It drives me nuts that kids growing up in my hometown now don't understand these magnificent creatures, don't feel any special connection to them. For many in my generation, it feels like a betrayal on the part of our local environmentalist movement. They killed our orcas and disconnected our children from one of the most amazing parts of their environment. They destroyed the model that powered legislative attempts to protect cetaceans around the world.
We had a similar story with the beavers in Stanley park - our environmenal lobby campaigned to have the city stop dredging "Beaver lake", because it disturbed the beavers. They stopped dredging, the lake filled with silt and most of the beavers (and other wildlife) died. Now they're debating starting dredging again, to save the one surviving beaver.
For people like me that care about our environment and the animals we share it with, it's rage inducing. The naturalist fallacy at work. :/
"They killed our orcas" - really? 2 Belugas just died in captivity at that aquarium -it wasn't environmentalists who killed them, it was the aquarium. I have been to that aquarium and it was just depressing. Watching the Orca swim upside down around and around in circles was the saddest thing I've ever seen. Making intelligent creatures perform tricks for profit is hardly a noble enterprise.
Have you seen Blackfish? http://www.blackfishmovie.com/
Watch it and then come back and tell us that Tilikum had any kind of good life. These animals belong in the wild. They don't need to be "rescued". The idea that gawking at magnificent animals in captivity is somehow required to instill respect for them is ridiculous. The best way to respect all animals is to leave them alone.

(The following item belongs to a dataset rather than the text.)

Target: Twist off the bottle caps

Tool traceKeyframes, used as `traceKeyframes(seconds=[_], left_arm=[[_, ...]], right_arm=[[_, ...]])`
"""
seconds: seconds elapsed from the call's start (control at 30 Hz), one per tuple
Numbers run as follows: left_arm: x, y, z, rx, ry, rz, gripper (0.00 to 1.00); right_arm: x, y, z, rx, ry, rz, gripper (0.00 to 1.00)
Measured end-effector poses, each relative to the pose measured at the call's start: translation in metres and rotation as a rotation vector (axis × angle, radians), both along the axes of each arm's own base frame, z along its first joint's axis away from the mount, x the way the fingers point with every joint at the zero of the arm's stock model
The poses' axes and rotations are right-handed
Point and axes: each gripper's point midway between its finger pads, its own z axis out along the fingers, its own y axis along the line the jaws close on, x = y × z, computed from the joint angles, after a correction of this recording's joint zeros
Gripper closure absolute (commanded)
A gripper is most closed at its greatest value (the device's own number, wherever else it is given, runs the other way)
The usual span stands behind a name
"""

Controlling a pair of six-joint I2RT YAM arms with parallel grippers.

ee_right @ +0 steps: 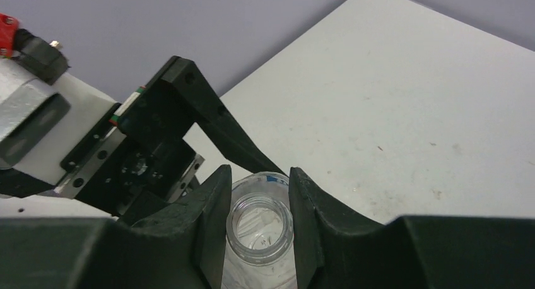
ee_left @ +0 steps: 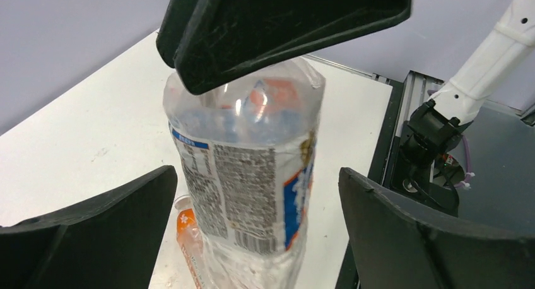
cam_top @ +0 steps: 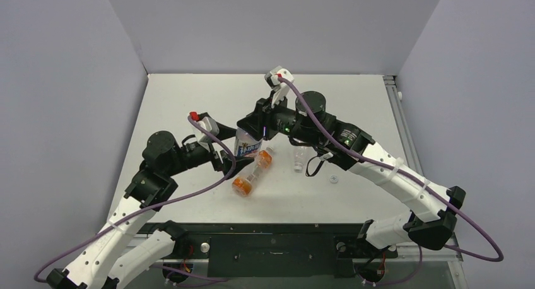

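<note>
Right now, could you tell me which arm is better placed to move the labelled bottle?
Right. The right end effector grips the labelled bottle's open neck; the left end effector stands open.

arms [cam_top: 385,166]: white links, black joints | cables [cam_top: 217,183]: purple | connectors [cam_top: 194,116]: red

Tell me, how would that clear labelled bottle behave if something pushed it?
Probably light: the clear bottle looks empty, its mouth open in the right wrist view. Its thin walls look dented, so it would likely give under a squeeze. Upright, tall and narrow, held only at the neck by the right pincer, it could tip easily once released.
</note>
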Motion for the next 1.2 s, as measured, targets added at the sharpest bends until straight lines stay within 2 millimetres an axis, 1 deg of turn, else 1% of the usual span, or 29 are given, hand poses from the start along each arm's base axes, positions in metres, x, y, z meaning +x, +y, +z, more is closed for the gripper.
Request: traceKeyframes(seconds=[0.1,0.17,0.3,0.4,0.53,0.63,0.7,0.77,0.83,1.0,1.07,1.2], left_arm=[[0.003,0.003,-0.002,0.009,0.005,0.026,0.03],[0.003,0.007,-0.007,0.024,0.013,0.047,0.03],[0.004,0.019,-0.017,0.074,0.018,0.108,0.03],[0.005,0.032,-0.028,0.128,0.019,0.166,0.03],[0.004,0.047,-0.044,0.198,0.035,0.219,0.03],[0.003,0.052,-0.054,0.238,0.053,0.237,0.03],[0.003,0.054,-0.062,0.261,0.071,0.241,0.03],[0.004,0.055,-0.068,0.282,0.085,0.243,0.03],[0.006,0.055,-0.074,0.302,0.096,0.244,0.03],[0.01,0.054,-0.088,0.349,0.122,0.238,0.04],[0.011,0.054,-0.093,0.367,0.134,0.236,0.03],[0.013,0.054,-0.1,0.388,0.147,0.232,0.03]], right_arm=[[0.015,-0.007,-0.01,-0.052,-0.023,-0.063,1.0],[0.031,-0.01,-0.015,-0.087,-0.044,-0.11,1.0],[0.083,-0.018,-0.033,-0.157,-0.086,-0.241,1.0],[0.126,-0.022,-0.056,-0.222,-0.122,-0.34,1.0],[0.178,-0.022,-0.097,-0.304,-0.153,-0.441,1.0],[0.211,-0.022,-0.125,-0.337,-0.167,-0.505,1.0],[0.229,-0.022,-0.139,-0.339,-0.176,-0.546,1.0],[0.244,-0.024,-0.147,-0.328,-0.188,-0.587,1.0],[0.256,-0.026,-0.15,-0.305,-0.203,-0.632,1.0],[0.281,-0.036,-0.152,-0.228,-0.202,-0.725,1.0],[0.288,-0.038,-0.157,-0.202,-0.189,-0.744,1.0],[0.301,-0.045,-0.18,-0.202,-0.148,-0.772,1.0]])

There's been a lot of public outcry because coastal sanctuaries seem like the only place you can give these animals close to what they need "artificially". What it really boils down to is if you love someone, let them free, especially if you can't take proper care of them. You omitted also that recently the park killed two cetaceans:
> Michael Wiebe, chair of the Vancouver Park Board, said that after two belugas died within days of one another at the aquarium last fall, the board decided they needed to look into whether it was right to keep bringing in more.
The truth is people can't really build a tank large enough to take care of these creatures, or offer them the proper conditions. Killer whales can travel up to 100 miles a day, and dolphins sure do a lot of traveling as well. How do you offer that or allow for the group social dynamics in a cage?
I'm not even sure how good the education value of seeing a dolphin locked up in a tank is. Anecdotally, I went to the zoo a lot as a kid but all I remember doing is gawking. Watching documentaries as a kid I actually heard about their social interactions and natural behaviors. Many of those behaviors don't come up surrounded by people in enclosures.
If we want to "understand and appreciate" a creature it should be on their terms. For dolphins documentaries or visiting them in their habitat seems like the best way, not some aquarium where the parking lot for visitors is larger than their tanks.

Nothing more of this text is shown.